Wesley Darcel Walker (born May 26, 1955) is an American former professional football player who was a wide receiver for the New York Jets  of the National Football League (NFL) from 1977 to 1989.

Walker graduated from Carson High School in Carson, California, where he set many receiving and return records, and was an All-American for the  California Golden Bears, catching 86 passes for 2,206 yards and 22 touchdowns over the course of four seasons, an average of 25.7 yards per catch.

He was noted for his great speed, averaging over 20 yards per reception over many seasons (his career average was 19 yards per reception). At the time of his retirement, he was second in Jets all-time receiving yardage. Legally blind in his left eye, Walker overcame this handicap to become one of the Jets all-time great receivers.

Connie Carberg, the first female scout in NFL history was credited with helping the Jets in their selection of Walker in the second round of the 1977 NFL Draft.

He led the league in receiving yards in 1978, was elected to the Pro Bowl twice 1978 and 1982, and was named the New York Jets MVP in 1978.

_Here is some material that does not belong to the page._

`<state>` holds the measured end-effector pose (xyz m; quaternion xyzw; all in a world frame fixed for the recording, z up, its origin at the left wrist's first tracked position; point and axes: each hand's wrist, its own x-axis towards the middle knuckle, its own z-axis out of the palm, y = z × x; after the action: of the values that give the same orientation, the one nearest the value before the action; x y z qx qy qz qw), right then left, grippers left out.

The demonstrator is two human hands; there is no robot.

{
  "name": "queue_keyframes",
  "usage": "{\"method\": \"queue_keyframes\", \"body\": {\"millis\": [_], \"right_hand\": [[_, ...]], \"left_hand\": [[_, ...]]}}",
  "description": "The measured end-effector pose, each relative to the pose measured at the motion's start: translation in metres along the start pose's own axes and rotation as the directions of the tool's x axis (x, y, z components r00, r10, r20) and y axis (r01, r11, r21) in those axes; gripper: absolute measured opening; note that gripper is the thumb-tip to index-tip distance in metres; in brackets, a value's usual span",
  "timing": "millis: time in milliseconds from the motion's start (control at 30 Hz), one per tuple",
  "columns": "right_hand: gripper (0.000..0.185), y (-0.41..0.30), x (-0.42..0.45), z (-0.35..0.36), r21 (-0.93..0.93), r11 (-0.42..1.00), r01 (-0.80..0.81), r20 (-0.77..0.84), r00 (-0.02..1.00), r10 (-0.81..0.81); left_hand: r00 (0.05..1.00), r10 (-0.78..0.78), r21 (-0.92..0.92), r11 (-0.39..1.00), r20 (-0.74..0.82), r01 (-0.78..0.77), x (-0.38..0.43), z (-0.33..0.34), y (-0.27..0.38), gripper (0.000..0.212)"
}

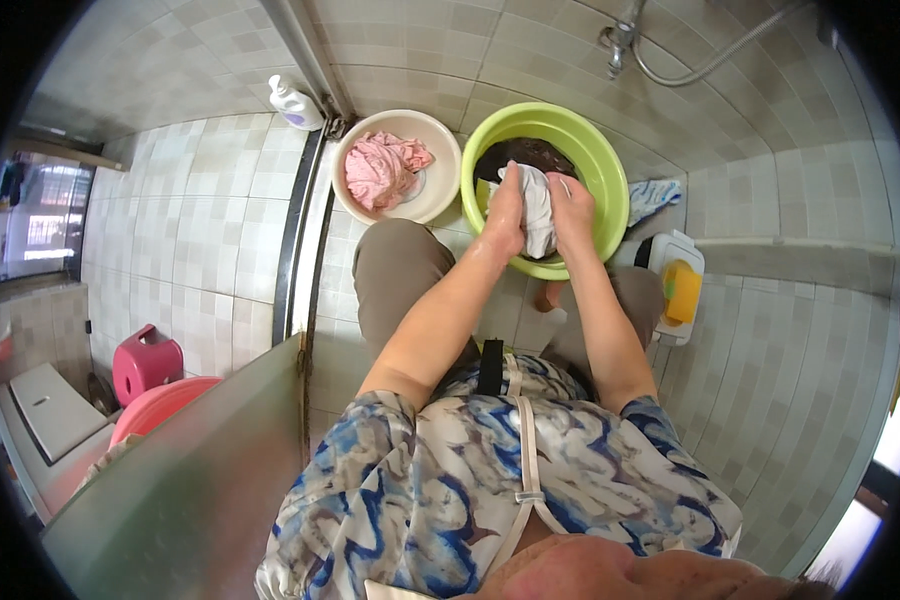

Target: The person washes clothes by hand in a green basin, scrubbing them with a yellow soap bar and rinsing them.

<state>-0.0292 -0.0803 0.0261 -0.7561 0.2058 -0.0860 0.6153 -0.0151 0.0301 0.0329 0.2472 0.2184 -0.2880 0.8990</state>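
My left hand [505, 214] and my right hand [572, 211] hold a wet white cloth [538, 214] between them, over a lime-green plastic basin [610, 187]. Dark fabric [540, 151] lies in the basin beneath the cloth. A small yellow-green piece shows beside my left hand; I cannot tell what it is. To the left, a cream plastic basin [444, 176] holds a bunched pink patterned garment [379, 172], with something whitish partly under it.
A white pump bottle [294, 103] stands by the door track [300, 247]. On the right are a white lidded box [669, 334] with an orange-yellow item on top and a blue-white packet [652, 201]. A shower hose [690, 77] hangs above. A glass panel [195, 480] and pink stool [146, 364] are lower left.
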Motion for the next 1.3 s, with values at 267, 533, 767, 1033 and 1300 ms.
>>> {"method": "queue_keyframes", "body": {"millis": [267,533,767,1033,1300], "right_hand": [[0.029,-0.046,-0.056,0.037,-0.619,0.673,0.404,0.241,0.914,-0.326],[0.022,-0.062,-0.063,0.036,-0.617,0.68,0.397,0.144,0.906,-0.398],[0.04,-0.049,0.02,0.011,-0.798,0.585,0.143,0.024,0.978,-0.206],[0.031,-0.052,-0.067,0.053,-0.595,0.569,0.568,0.263,0.806,-0.53],[0.037,-0.055,-0.057,0.043,-0.672,0.516,0.53,0.221,0.81,-0.543]], "left_hand": [[0.977,0.177,0.083,0.979,0.117,-0.187,0.053,-0.061,-0.016,0.037],[0.812,0.438,0.894,0.038,0.387,-0.447,0.007,-0.011,-0.003,0.018],[0.982,-0.182,-0.097,0.978,0.04,0.185,0.009,0.003,-0.026,0.029],[0.838,0.273,-0.291,0.946,0.473,-0.144,0.05,-0.062,-0.04,0.026],[0.842,0.208,-0.145,0.977,0.498,-0.155,0.029,-0.044,-0.032,0.036]]}}
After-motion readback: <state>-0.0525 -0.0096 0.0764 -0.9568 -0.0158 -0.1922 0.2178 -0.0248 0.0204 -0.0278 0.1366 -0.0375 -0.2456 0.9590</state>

Walker was one of the dominant players in the 1982 NFL Playoffs: in two postseason games, he caught 15 passes for 314 yards and 2 touchdowns, as the Jets beat the Cincinnati Bengals and the Los Angeles Raiders, both on the road.

His best receiving season came in 1983, when he caught 61 receptions; and in 1986 he had a career-best 12 receiving touchdowns. Four of them were scored in week three, as he caught a game-winning touchdown from the Jets quarterback Ken O'Brien in overtime to give the Jets a wild shootout win 51-45 over the Miami Dolphins.

When he retired, he had caught 438 passes for 8,306 yards and 71 touchdowns.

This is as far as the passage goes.